脳に日が差したようだった。死んだか、別れたか知らないが、ともかくいないのだ。それで、いつも微笑んでばかりいるあの青白い存在の母親は、父親の不在の理由を頑是なく問う瑞葉に困り果て、こう言ったに違いない。
お父さんは二階に住んでいるのよ。
そして、二階へ入ることを禁じたのだ。実際、瑞葉は私に「そこには入れないの」と言って、ある扉を開かせなかった。その奥に階段があるということは、それまでの検分で分かっていた。
瑞葉にとって、家の二階というものは禁足地であり、他国なのだ。
果物のような色彩のくちびるをぱくぱくと動かして、瑞葉はまだ話を続けていた。
「キクナちゃんは、お父さんと一緒に住んでいるの?」
私は、新しい同情と共にその顔を眺めた。
「うん――うちのお父さんは、一階に住んでるよ」
しかしその日の夜半、私は瑞葉の父親に出会ったのだ。
スイカが祟ってうまく眠りの底に辿り付けず、何度目かの覚醒で私は布団から出た。夜に他人の家を歩き回るのは気が引けたが、小さな矜持が邪魔をして、瑞葉を起こすことはしなかった。
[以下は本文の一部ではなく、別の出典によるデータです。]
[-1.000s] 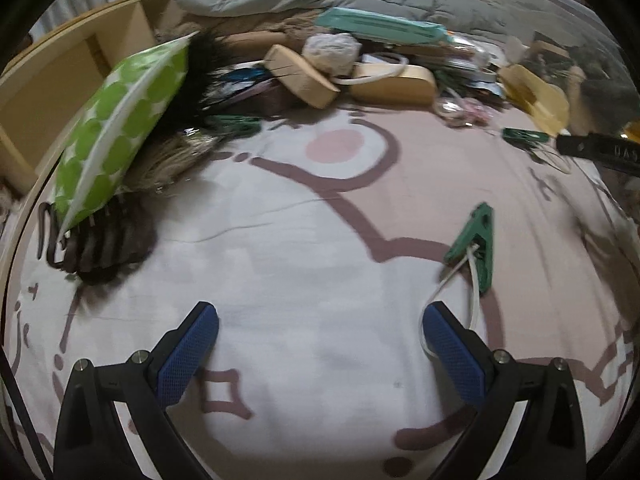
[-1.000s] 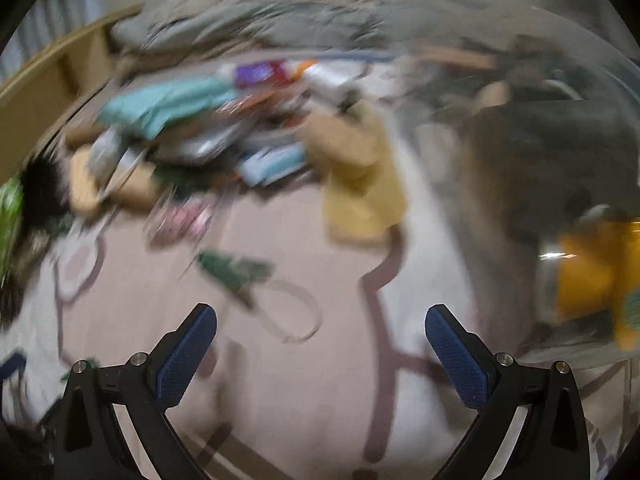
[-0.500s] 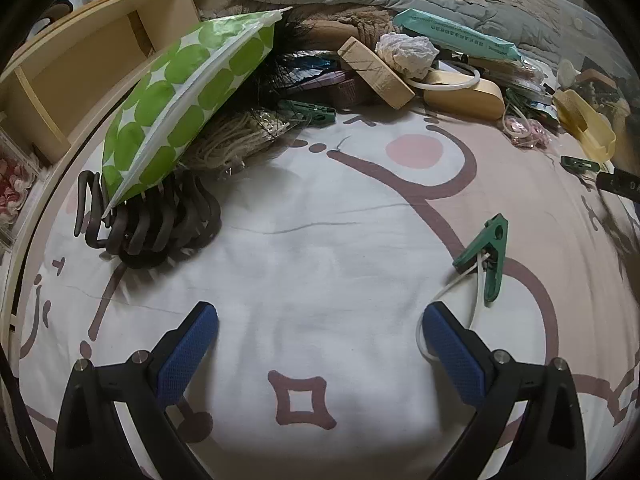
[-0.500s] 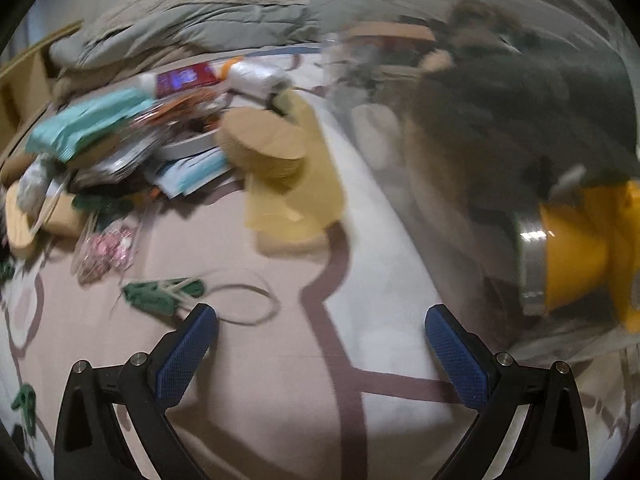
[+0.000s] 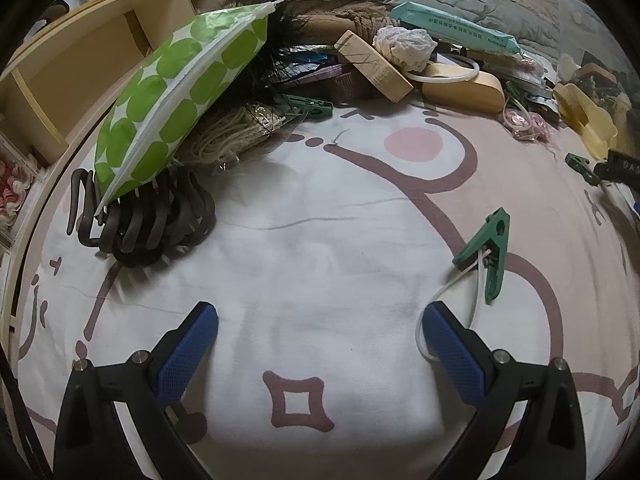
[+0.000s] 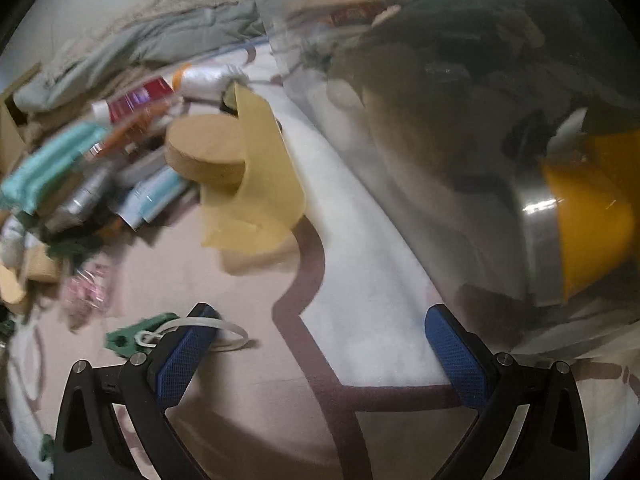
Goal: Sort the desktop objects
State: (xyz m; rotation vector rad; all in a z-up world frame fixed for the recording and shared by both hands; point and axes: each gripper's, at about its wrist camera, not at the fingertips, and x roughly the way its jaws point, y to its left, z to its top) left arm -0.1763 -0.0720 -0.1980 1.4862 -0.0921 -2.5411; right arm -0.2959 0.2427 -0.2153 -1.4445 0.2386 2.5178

明かりの消えた日本家屋は、昼間の親しみ深さを一切排除し、自ら以外の存在をなべて暗闇に飲み込ませようと冷たく罠を張っている。
床の軋みは遠くから聞こえてくるようであり、まだ、耳元の入口だけで響いているようでもあった。やっと縁側の角を一つ曲がったとき、私ははたとそれを発見した。
扉が開いている。
すぐに巨木の幹だけが、とろとろと本体から逃げ出しているような影を見つけた。奇態に遅い動きをして、ふらつき、みしみしと音をたて床を踏みつけている。
そして、最初から知っていたように、影はごく自然にこちらを振り返った。
「ああ」
と、影から声がした。その双眸は、はっきりと私を見ていた。
「キクナちゃん」
と、大蛇のはっていくような声で呼ばれ、私は喉を開いた。
「あ、あの、おじゃま、してます」
「――うん」
と影は頷き、それだけだった。そのまますぐに薄暗闇の中に入っていき、気が付くと扉の奥に消えていた。みしみしと、階段を上る音だけがしばらく続いた。
その間、私の頭の中には、瑞葉の言葉が呪文のように繰り返されていた。
「おとうさんはにかいにすんでいるのよ」
私が次にその家を訪れたのは、瑞葉の母親の葬式の時だった。